Gotta try the gallon bag trick.  Seems to ensure an even distribution of the sausage...


----------



## bertjo44 (Jan 23, 2009)

My favorite is the 'Pizza Fattie'. Pepperoni, cheese, crushed tomatos. Another idea is to make one with cheese and hashbrowns. Slice it like a meatloaf, wrap and freeze the pieces individually. Then you can heat them up and throw them on an english muffin for a quick breakfast.


----------



## VeraBlue (Jan 23, 2009)

hmm...and here I thought it was a big fat joint ....


----------



## Lefty7887 (Jan 23, 2009)

VeraBlue said:


> hmm...and here I thought it was a big fat joint ....



err um, I wasn't alone.  Darn ghetto I grew up in.


----------



## smoke king (Jan 23, 2009)

VeraBlue said:


> hmm...and here I thought it was a big fat joint ....

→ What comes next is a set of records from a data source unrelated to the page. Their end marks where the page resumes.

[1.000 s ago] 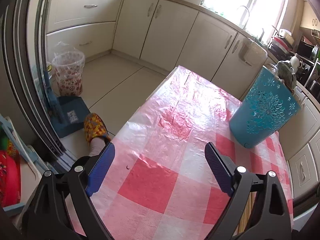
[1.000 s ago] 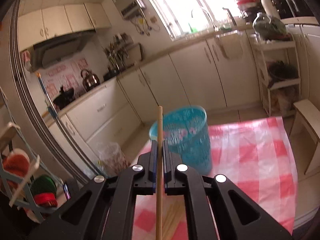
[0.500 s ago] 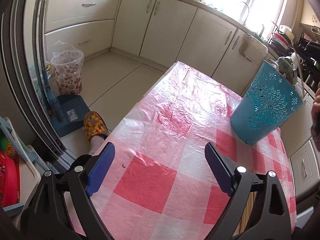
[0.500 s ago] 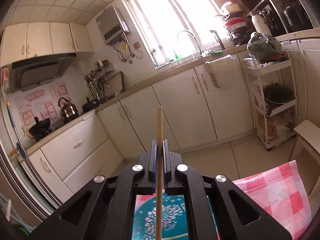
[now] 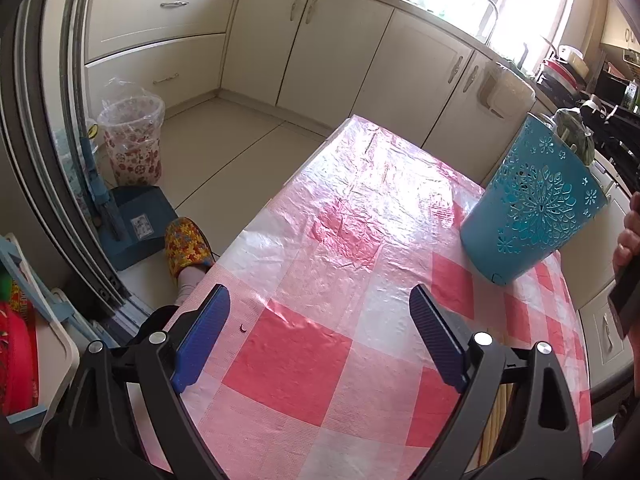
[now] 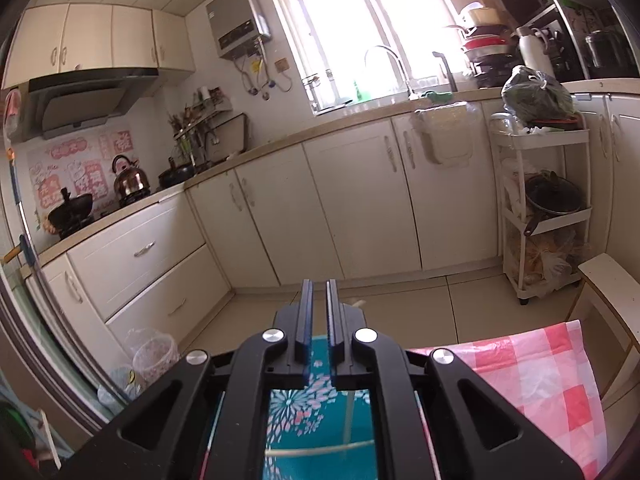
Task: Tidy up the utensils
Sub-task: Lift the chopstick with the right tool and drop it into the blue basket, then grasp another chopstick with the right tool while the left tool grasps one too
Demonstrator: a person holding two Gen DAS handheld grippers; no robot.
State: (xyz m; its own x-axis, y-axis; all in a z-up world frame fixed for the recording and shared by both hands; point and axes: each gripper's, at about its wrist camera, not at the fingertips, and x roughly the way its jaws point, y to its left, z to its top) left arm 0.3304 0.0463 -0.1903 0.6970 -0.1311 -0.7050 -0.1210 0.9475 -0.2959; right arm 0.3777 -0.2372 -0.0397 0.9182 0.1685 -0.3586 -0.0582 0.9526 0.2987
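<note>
The step in hand looks like the drop: the right gripper (image 6: 317, 312), fingers slightly parted and empty, hangs above the teal perforated plastic holder (image 6: 320, 412), where a thin pale wooden chopstick (image 6: 349, 410) stands at lower centre. Next, fetch another. The left gripper (image 5: 316, 328) hovers wide apart over the pink checked tablecloth (image 5: 304, 368).

Cream cabinets (image 6: 352, 208), bright window (image 6: 352, 20)
</note>
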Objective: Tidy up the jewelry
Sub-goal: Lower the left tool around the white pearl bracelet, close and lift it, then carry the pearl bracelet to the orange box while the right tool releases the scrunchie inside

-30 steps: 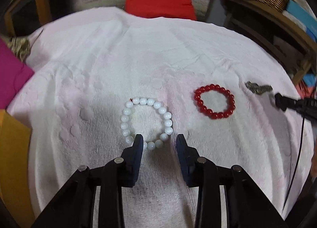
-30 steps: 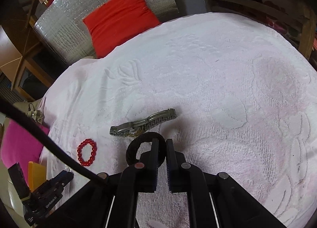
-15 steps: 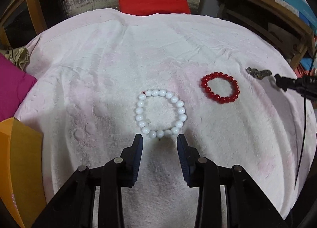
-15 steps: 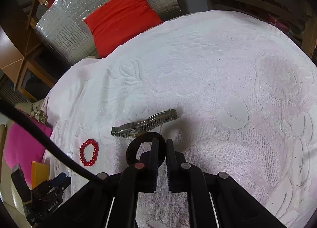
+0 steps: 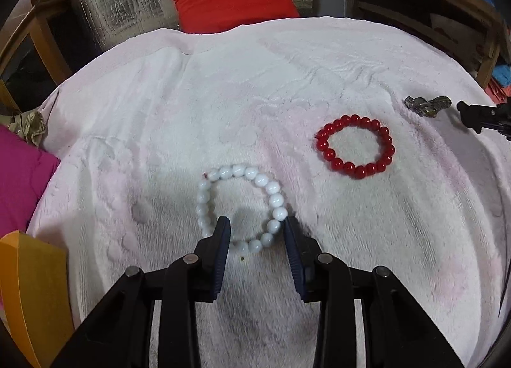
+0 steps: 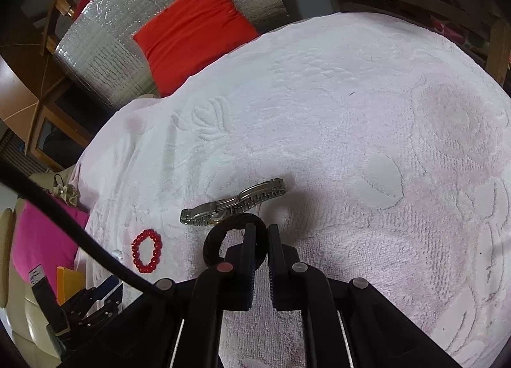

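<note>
We're hovering the left gripper (image 5: 257, 227), half-spread, around the near side of the glossy white bead bracelet (image 5: 240, 206) lying on the fluffy towel (image 5: 223, 96); our right gripper (image 6: 259, 233) is pinching a dark woven ring (image 6: 234, 238).

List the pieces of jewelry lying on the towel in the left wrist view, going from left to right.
white bead bracelet → red bead bracelet → metal watch
</note>
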Demonstrator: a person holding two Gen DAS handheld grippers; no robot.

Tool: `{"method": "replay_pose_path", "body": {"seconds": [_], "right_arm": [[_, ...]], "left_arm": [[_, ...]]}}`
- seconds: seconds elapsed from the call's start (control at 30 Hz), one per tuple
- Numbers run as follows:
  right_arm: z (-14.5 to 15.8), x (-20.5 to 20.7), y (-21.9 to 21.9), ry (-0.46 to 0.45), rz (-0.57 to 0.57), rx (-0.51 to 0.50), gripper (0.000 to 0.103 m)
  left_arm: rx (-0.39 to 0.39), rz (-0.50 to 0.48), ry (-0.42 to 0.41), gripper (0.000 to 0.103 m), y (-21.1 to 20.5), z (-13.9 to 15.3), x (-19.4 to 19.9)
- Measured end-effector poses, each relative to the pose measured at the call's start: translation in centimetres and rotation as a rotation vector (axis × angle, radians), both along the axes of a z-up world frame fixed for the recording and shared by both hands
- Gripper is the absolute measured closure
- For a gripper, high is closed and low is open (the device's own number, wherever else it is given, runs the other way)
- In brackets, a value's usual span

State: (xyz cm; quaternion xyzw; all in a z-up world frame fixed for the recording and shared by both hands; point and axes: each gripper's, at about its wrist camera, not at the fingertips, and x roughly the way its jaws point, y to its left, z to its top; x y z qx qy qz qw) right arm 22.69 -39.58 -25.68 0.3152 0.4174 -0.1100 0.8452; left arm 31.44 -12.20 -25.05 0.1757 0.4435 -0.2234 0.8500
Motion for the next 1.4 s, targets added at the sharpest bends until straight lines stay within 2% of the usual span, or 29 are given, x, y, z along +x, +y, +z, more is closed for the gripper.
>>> {"method": "replay_pose_path", "body": {"seconds": [0.07, 0.1, 0.2, 0.27, 0.37, 0.57, 0.7, 0.97, 1.4], "right_arm": [[0.1, -0.1, 0.0, -0.005, 0.005, 0.000, 0.095], [0.1, -0.1, 0.1, -0.007, 0.008, -0.005, 0.095], [0.1, -0.2, 0.0, -0.010, 0.000, -0.010, 0.095], [0.1, -0.4, 0.0, -0.013, -0.009, -0.012, 0.095], [0.6, -0.6, 0.6, -0.038, -0.012, -0.027, 0.095], [2.3, -0.6, 3.1, -0.113, 0.013, -0.098, 0.095], [3.0, -0.2, 5.1, -0.146, 0.049, -0.119, 0.095], [3.9, 0.1, 9.6, -0.184, 0.129, -0.170, 0.095], [5.7, 0.6, 14.6, -0.255, 0.234, -0.128, 0.095]], "left_arm": [[-0.018, 0.008, 0.020, 0.077, -0.3, 0.0, 0.4], [-0.023, 0.004, 0.027, 0.085, -0.5, 0.0, 0.5], [-0.002, 0.005, 0.021, 0.093, -1.2, 0.1, 0.3], [-0.008, 0.027, 0.026, 0.093, -1.3, 0.2, 0.3], [-0.079, 0.074, 0.051, 0.094, -0.3, 1.0, 0.7], [-0.293, 0.178, 0.051, 0.094, 3.9, 4.0, 1.0], [-0.389, 0.238, 0.004, 0.094, 6.6, 6.3, 0.4], [-0.480, 0.296, -0.105, 0.094, 10.3, 9.6, -1.2], [-0.596, 0.391, -0.138, 0.094, 18.5, 11.4, -2.9]]}}
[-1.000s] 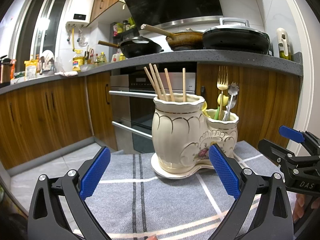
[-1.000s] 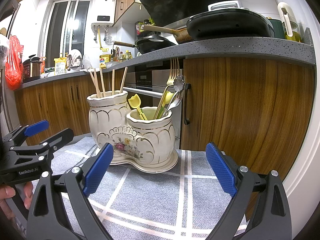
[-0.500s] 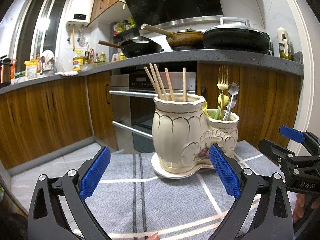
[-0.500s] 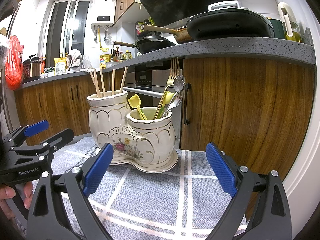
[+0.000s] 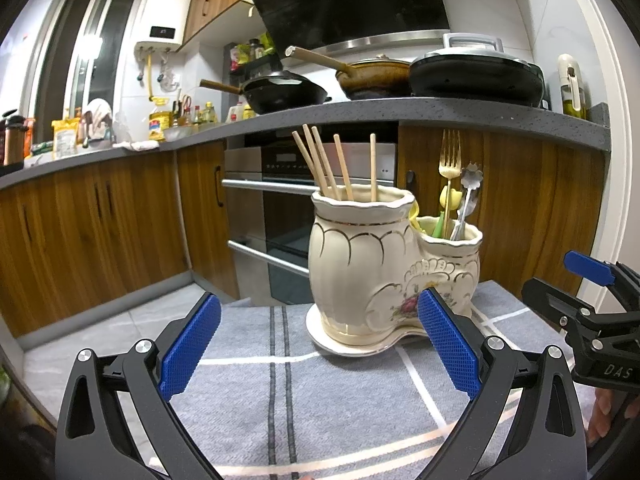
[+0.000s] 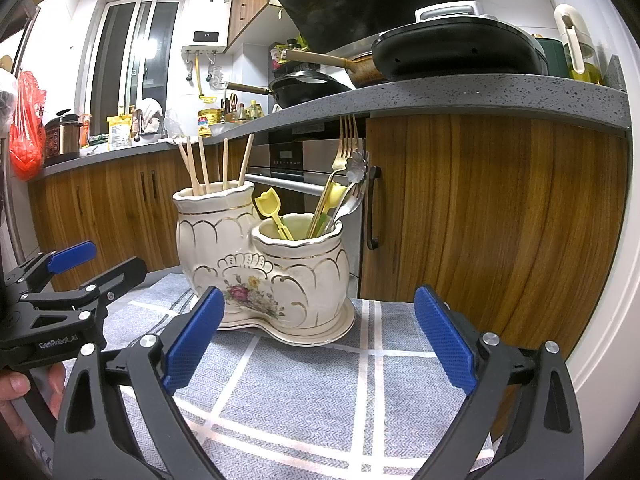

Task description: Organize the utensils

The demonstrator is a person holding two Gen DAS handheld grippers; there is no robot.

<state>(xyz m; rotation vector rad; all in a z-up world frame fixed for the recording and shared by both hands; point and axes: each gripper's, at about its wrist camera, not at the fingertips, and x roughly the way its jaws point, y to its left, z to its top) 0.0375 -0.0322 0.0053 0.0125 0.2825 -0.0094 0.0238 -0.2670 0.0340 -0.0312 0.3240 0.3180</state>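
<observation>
Cream ceramic double-pot utensil holder with gilt scallops and a painted rose [image 5: 394, 264] stands on its own saucer-like base on a grey cloth with white and dark stripes [image 5: 280, 392], ahead of both tools. Its taller pot holds five pale wooden chopsticks [image 5: 332, 168], upright to slightly splayed. The shorter pot holds a gold metal fork [image 6: 347, 140], a silver flower-ended spoon [image 6: 357, 166] and yellow plastic tulip-topped picks [image 6: 272, 210].

Left gripper [image 5: 318, 350]: jaws spread wide, nothing between the blue pads, poised short of the holder. Right gripper [image 6: 320, 344]: likewise fully spread and empty, short of the holder on the shorter-pot side.

Assessment: no loose utensil is visible on the cloth; sorting appears complete or not begun, and which cannot be told.

Recommendation, should an item need moving: approach from above, close on the exposed shaft well clear of the rim, and lift straight up so neighbouring pieces are not dragged. The holder is probably top-heavy and may slide on the cloth; steadying its body with the free gripper is advisable. Thin chopsticks may twist between the pads
</observation>
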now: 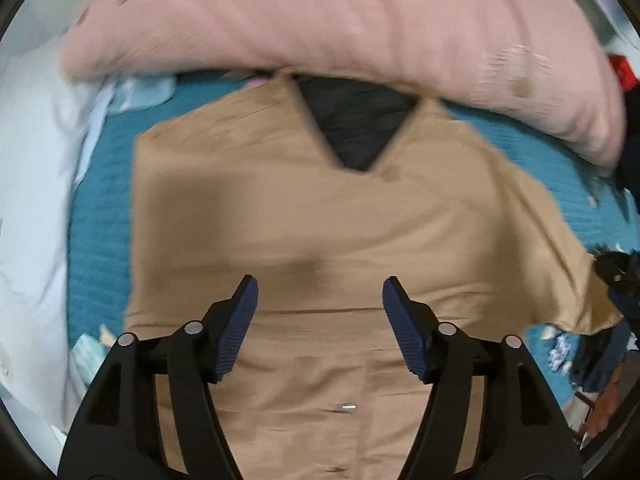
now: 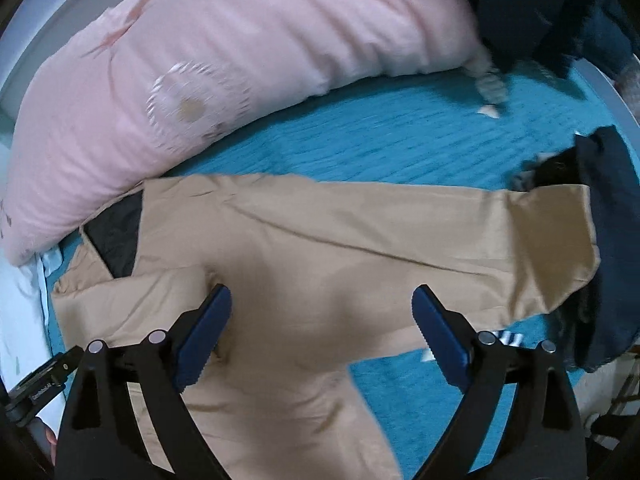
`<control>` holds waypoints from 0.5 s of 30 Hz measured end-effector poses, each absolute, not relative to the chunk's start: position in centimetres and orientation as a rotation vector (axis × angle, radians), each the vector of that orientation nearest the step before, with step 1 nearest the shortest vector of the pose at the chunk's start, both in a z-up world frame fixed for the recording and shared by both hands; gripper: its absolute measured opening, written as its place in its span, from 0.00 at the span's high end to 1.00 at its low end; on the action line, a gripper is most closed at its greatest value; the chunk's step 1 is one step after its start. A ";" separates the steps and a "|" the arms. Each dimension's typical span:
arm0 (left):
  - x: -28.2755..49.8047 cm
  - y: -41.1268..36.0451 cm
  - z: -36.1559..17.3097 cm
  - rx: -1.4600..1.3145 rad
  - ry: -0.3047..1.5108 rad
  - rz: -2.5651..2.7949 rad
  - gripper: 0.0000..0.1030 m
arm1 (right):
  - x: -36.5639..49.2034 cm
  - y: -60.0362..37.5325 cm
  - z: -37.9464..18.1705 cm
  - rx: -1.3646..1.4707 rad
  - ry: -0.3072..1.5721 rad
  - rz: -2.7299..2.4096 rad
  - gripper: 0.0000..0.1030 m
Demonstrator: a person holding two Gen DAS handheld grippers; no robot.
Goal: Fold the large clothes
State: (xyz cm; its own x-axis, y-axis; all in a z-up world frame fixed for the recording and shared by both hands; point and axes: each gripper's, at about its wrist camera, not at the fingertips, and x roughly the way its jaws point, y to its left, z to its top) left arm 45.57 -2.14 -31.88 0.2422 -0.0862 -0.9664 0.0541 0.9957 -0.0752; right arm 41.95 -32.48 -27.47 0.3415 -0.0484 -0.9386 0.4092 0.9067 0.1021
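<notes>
Left wrist view shows 2 grippers, left gripper and right gripper, spread wide and empty above a soft, limp tan coat, best pinched at hem corners or sleeve.

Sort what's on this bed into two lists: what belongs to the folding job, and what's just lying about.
Belongs to the job:
- tan coat, spread flat on the teal bedspread
- left tongs, open, above it
- right tongs, open, above it

Just lying about:
- pink pillow
- dark clothes, over the sleeve end
</notes>
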 end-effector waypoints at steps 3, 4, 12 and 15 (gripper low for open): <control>45.8 -5.9 -31.8 -0.015 1.314 -0.157 0.35 | 40.5 -35.1 -26.4 0.352 1.161 -0.363 0.14; 45.8 -7.6 -31.6 -0.009 1.313 -0.178 0.35 | 40.2 -35.8 -26.3 0.354 1.155 -0.379 0.14; 46.3 -14.9 -32.9 0.051 1.315 -0.266 0.35 | 36.9 -42.9 -25.1 0.386 1.134 -0.478 0.14; 46.7 -16.3 -33.7 0.065 1.316 -0.270 0.35 | 35.5 -45.3 -24.8 0.386 1.117 -0.514 0.14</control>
State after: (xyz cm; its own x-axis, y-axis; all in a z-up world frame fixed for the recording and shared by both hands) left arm 46.75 -16.33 -33.66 0.2259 -0.1590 -0.9611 0.2324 0.9669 -0.1054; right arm 35.45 -45.34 -24.82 0.3429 -0.1960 -0.9187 0.5703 0.8206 0.0378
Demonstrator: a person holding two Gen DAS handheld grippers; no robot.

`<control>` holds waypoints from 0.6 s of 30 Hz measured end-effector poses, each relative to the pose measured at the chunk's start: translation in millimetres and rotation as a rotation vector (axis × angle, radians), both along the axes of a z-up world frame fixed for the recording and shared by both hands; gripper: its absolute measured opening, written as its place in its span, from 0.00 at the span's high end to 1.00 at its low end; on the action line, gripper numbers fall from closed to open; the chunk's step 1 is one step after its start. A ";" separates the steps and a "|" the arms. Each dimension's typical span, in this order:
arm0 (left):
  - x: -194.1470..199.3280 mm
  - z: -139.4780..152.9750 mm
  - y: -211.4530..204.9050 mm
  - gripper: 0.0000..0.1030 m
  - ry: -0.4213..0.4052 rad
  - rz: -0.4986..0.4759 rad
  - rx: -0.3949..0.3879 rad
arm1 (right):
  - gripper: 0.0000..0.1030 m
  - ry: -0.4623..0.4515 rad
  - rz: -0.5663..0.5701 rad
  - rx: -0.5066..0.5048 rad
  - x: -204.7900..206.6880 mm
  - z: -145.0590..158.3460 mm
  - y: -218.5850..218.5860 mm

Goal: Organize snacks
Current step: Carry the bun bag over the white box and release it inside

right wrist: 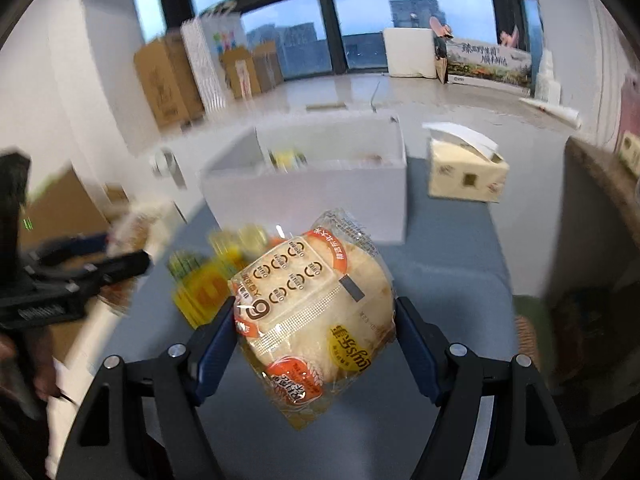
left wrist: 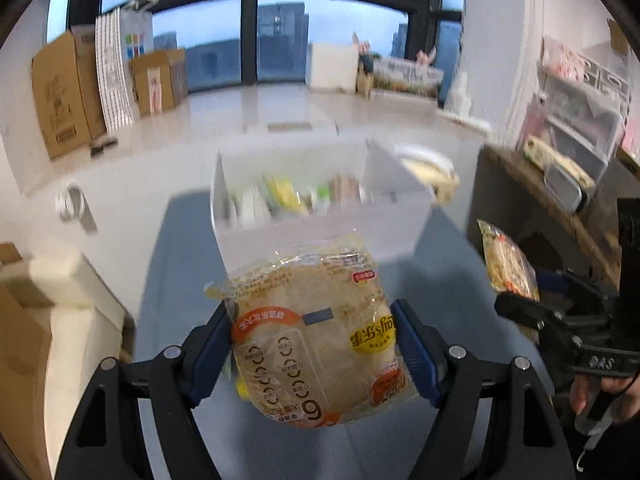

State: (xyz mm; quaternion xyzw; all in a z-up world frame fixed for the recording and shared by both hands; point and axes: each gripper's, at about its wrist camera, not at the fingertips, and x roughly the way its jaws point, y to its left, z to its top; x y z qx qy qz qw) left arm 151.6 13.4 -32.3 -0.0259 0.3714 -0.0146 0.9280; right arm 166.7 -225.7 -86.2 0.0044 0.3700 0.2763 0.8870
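While both grippers clamp, each snack pack [left wrist: 316, 336] sits between pads.

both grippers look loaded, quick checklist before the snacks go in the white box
1. Left gripper clamped on its snack packet: ok.
2. Right gripper clamped on its own snack packet: ok.
3. White box open on top: ok.
4. Free room inside the box: cannot tell, several items already inside, blurred.
5. Tissue box stands apart from the white box: ok.
6. Yellow packs remain on the table, still to sort: not ok.
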 end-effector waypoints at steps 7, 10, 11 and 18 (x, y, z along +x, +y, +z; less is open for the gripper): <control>89.8 39.8 18.5 0.21 -0.052 0.016 0.050 | 0.23 -0.087 0.008 -0.009 73.3 49.1 41.1; 129.2 33.0 28.7 0.21 -0.034 0.008 0.034 | 0.23 -0.096 -0.010 -0.042 116.6 56.4 59.7; 142.8 27.7 33.2 0.21 -0.028 -0.003 0.025 | 0.23 -0.100 -0.013 -0.059 127.5 57.7 64.8; 184.0 -6.9 49.6 0.18 0.008 0.033 0.037 | 0.23 0.020 -0.031 0.032 201.7 48.3 77.6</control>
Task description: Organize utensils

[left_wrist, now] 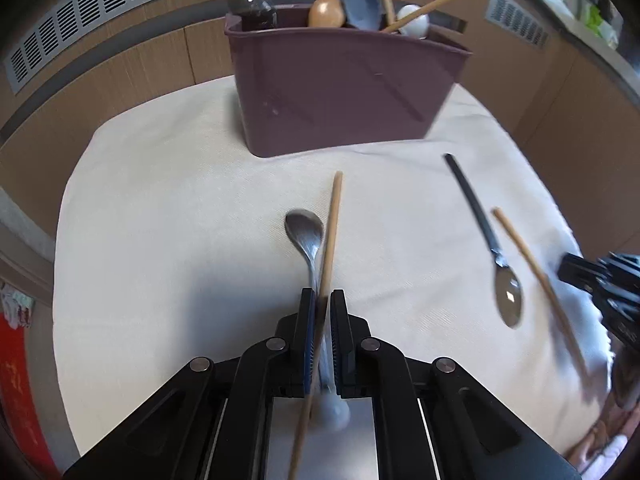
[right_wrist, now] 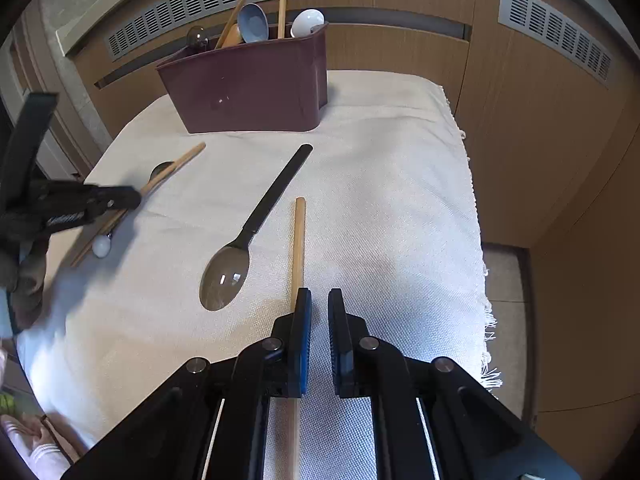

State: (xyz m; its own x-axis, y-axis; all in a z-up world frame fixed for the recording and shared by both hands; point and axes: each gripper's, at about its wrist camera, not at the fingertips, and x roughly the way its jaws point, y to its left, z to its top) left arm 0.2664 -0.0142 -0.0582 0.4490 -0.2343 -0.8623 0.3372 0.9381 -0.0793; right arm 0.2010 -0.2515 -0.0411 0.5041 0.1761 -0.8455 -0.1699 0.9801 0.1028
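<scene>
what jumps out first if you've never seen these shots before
The maroon utensil holder, full of spoons and chopsticks, stands at the far end of the white cloth. Nearer, the left gripper has its jaws shut on a metal spoon and a chopstick together.

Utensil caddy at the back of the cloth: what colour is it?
The plastic utensil caddy is a dark maroon-purple, plain with no pattern; the left wrist view shows it best.
</scene>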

  Vera, you've confused Fatty with *Phatty*....


----------



## Wart (Jan 24, 2009)

VeraBlue said:


> hmm...and here I thought it was a big fat joint ....



Nope!  

My misspent youth

and middle age ....


----------



## sandchica (Mar 29, 2009)

This looks scrumptious. I was thinking to lighten it a bit like stuffing it with asparagus or mushrooms.


----------



## snack_pack85 (Mar 29, 2009)

I saw the question and was about to refer the op to a snoop dog music video. Or a slayer concert....lol


----------



## Callisto in NC (Mar 29, 2009)

The title of this thread is oddly disturbing.


----------